• **Your task**:
Since pictures are not wanted in the copy, output only the rest of each record exactly.

Data extracted from a collection:
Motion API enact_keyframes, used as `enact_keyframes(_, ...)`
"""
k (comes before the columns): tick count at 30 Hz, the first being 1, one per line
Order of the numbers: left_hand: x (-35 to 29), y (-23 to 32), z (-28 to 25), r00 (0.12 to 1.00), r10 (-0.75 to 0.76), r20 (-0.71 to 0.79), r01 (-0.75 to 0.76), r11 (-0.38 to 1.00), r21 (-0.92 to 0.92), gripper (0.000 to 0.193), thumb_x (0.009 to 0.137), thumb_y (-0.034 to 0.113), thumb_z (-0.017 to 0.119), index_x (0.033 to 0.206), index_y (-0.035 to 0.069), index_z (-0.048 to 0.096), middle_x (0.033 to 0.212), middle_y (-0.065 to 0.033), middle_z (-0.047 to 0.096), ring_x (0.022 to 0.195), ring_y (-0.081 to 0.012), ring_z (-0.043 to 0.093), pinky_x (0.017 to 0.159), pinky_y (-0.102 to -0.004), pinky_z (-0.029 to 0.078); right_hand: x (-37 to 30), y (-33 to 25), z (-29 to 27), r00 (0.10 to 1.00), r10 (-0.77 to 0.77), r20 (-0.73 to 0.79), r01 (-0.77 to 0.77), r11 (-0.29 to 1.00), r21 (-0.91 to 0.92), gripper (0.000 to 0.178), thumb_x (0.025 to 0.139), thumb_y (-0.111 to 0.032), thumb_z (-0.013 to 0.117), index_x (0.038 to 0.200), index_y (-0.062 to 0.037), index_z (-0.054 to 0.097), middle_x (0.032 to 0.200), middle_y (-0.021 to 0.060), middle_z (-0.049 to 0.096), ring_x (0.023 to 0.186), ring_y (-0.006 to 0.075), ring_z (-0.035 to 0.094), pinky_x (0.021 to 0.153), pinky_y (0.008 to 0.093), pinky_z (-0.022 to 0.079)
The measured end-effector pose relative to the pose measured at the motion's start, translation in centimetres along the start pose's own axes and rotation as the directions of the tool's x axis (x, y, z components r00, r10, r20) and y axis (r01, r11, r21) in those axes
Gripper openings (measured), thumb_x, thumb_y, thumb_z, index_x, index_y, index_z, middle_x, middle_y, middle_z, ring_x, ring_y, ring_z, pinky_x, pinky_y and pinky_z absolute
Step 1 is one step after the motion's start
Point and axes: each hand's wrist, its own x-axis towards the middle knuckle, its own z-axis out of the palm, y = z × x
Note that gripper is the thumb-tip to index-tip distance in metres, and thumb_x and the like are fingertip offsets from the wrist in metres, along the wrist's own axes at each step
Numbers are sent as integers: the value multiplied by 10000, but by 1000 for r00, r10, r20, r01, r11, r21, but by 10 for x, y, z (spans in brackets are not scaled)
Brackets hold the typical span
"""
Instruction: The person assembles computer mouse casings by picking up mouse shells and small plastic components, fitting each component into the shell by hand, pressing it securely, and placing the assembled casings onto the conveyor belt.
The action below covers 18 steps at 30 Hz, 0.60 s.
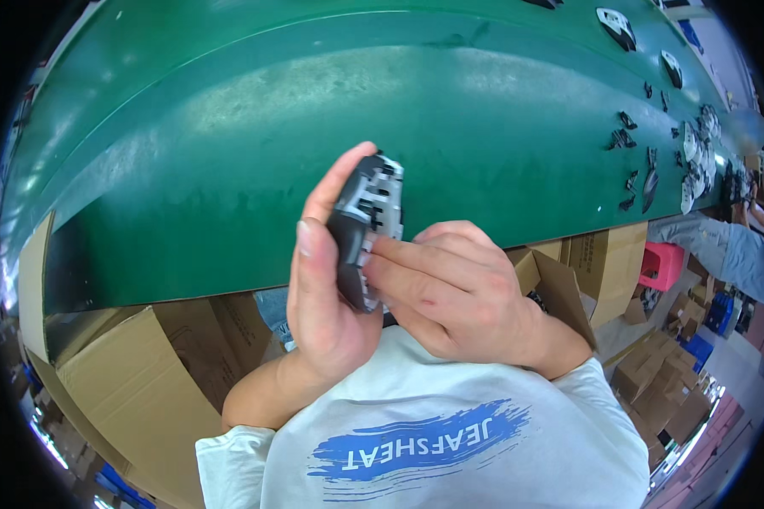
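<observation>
My left hand [331, 288] grips a black and silver-grey mouse shell [356, 225] by its dark side, with the shell held upright on edge above the near edge of the table. Its ribbed grey inner side, with slots and clips, faces right. Against the lower part of that inner side press the bunched fingers of my right hand [463, 288]. Those fingertips are partly hidden and slightly blurred, so any small part under them does not show.
The green table [484, 127] spans the view. Small black parts [624, 136] and white-and-black shells [696, 161] lie at its right. Open cardboard boxes [127, 382] stand below left and right [615, 271]. A pink stool [660, 265] and another person [721, 250] are far right.
</observation>
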Motion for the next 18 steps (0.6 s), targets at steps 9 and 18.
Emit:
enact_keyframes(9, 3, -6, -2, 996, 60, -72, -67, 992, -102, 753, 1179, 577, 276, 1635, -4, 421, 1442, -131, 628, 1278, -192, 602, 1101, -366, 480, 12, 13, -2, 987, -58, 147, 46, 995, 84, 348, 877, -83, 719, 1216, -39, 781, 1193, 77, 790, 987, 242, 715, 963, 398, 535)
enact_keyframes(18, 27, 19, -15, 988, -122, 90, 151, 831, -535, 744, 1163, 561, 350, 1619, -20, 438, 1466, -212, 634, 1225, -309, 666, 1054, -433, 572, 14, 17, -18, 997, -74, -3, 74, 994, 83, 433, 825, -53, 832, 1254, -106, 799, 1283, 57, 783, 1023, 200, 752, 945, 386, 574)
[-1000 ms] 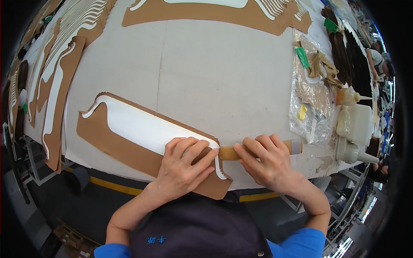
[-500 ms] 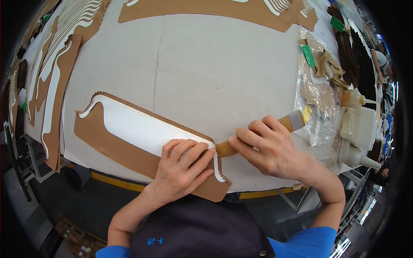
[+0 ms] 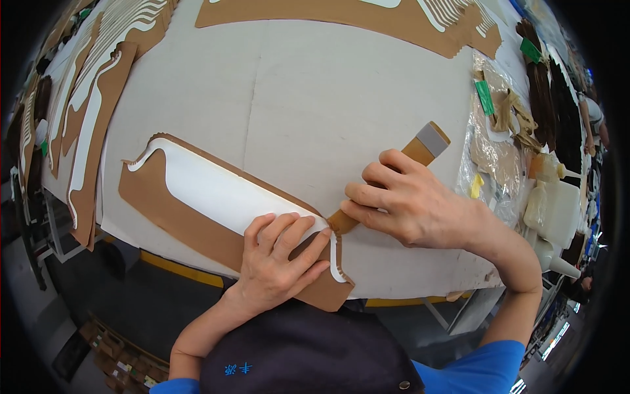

• **Solution to this problem**:
Motion API enact_keyframes, used as `enact_keyframes(_, ...)`
"""
k (comes before the columns): tick count at 30 Hz, the first being 1, one per line
Order of the numbers: left_hand: x (-35 to 29), y (-23 to 32), z (-28 to 25), r00 (0.12 to 1.00), r10 (-0.75 to 0.76), r20 (-0.71 to 0.79), r01 (-0.75 to 0.76), r11 (-0.38 to 1.00), r21 (-0.92 to 0.92), gripper (0.000 to 0.193), thumb_x (0.009 to 0.137), thumb_y (-0.034 to 0.113), thumb_z (-0.017 to 0.119), index_x (0.033 to 0.206), index_y (-0.035 to 0.069), index_z (-0.048 to 0.096), middle_x (0.033 to 0.212), middle_y (-0.065 to 0.033), middle_z (-0.047 to 0.096), ring_x (0.022 to 0.195), ring_y (-0.081 to 0.012), ring_z (-0.043 to 0.093), pinky_x (0.017 to 0.159), pinky_y (-0.102 to -0.004), pinky_z (-0.029 to 0.078); right_hand: x (-37 to 30), y (-33 to 25), z (-29 to 27), r00 (0.10 to 1.00), r10 (-0.77 to 0.77), r20 (-0.73 to 0.79), r01 (-0.77 to 0.77), r11 (-0.29 to 1.00), r21 (-0.91 to 0.92), gripper (0.000 to 0.178), thumb_x (0.025 to 0.139), thumb_y (-0.111 to 0.032), thumb_z (-0.013 to 0.117), index_x (0.038 to 0.200), index_y (-0.062 to 0.037), index_z (-0.054 to 0.097), middle_x (0.032 to 0.200), middle_y (-0.021 to 0.060), middle_z (-0.049 to 0.096), ring_x (0.023 to 0.186), ring_y (-0.006 to 0.075), ring_z (-0.035 to 0.094), pinky_x (0.021 to 0.153), pinky_y (0.008 to 0.093), pinky_z (-0.022 to 0.079)
The measured end-effector pose relative to the pose measured at the motion's start, translation in centimetres along the start pose's own axes and rotation as the directions of the tool's x axis (x, y, z components r00, r10, r20) and y axis (r01, r11, r21) in those axes
Gripper openings (measured), thumb_x, thumb_y, thumb_z, index_x, index_y, index_z, middle_x, middle_y, middle_z, ring_x, ring_y, ring_z, pinky_x, pinky_y and pinky_z absolute
Step 1 is one step after the motion's start
Point and axes: each hand's wrist, its own x-axis towards the middle knuckle, its own z-axis out of the palm, y = z × x
Note that gripper is the thumb-tip to index-tip distance in metres, and thumb_x and the like are fingertip offsets from the wrist in metres, along the wrist's own axes at each step
Numbers are sent as integers: the value multiplied by 10000, but by 1000 for r00, r10, r20, r01, r11, r21, but by 10 for x, y, z (spans in brackets are not scaled)
Brackets hold the typical span
"""
Instruction: The person assembles computer mouse casings by picking up mouse shells and small plastic components, fitting each component into the shell by hand, pressing it securely, and placing the assembled casings onto the conveyor belt.
The action below covers 18 steps at 30 Hz, 0.60 s.
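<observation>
My left hand [331, 288] grips a black and silver-grey mouse shell [356, 225] by its dark side, with the shell held upright on edge above the near edge of the table. Its ribbed grey inner side, with slots and clips, faces right. Against the lower part of that inner side press the bunched fingers of my right hand [463, 288]. Those fingertips are partly hidden and slightly blurred, so any small part under them does not show.
The green table [484, 127] spans the view. Small black parts [624, 136] and white-and-black shells [696, 161] lie at its right. Open cardboard boxes [127, 382] stand below left and right [615, 271]. A pink stool [660, 265] and another person [721, 250] are far right.
</observation>
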Motion for the next 18 steps (0.6 s), targets at steps 9 and 18.
Emit:
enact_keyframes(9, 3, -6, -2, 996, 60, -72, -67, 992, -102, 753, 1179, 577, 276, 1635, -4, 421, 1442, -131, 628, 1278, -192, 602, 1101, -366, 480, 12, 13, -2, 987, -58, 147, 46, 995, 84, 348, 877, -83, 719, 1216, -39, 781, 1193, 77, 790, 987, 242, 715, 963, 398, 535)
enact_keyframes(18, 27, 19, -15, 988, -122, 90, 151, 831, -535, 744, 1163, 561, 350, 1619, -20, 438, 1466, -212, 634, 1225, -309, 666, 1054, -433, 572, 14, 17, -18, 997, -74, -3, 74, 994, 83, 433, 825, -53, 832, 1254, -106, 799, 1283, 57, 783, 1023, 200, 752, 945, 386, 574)
[-1000 ms] 
[-500 ms] 
[+0 ms] 

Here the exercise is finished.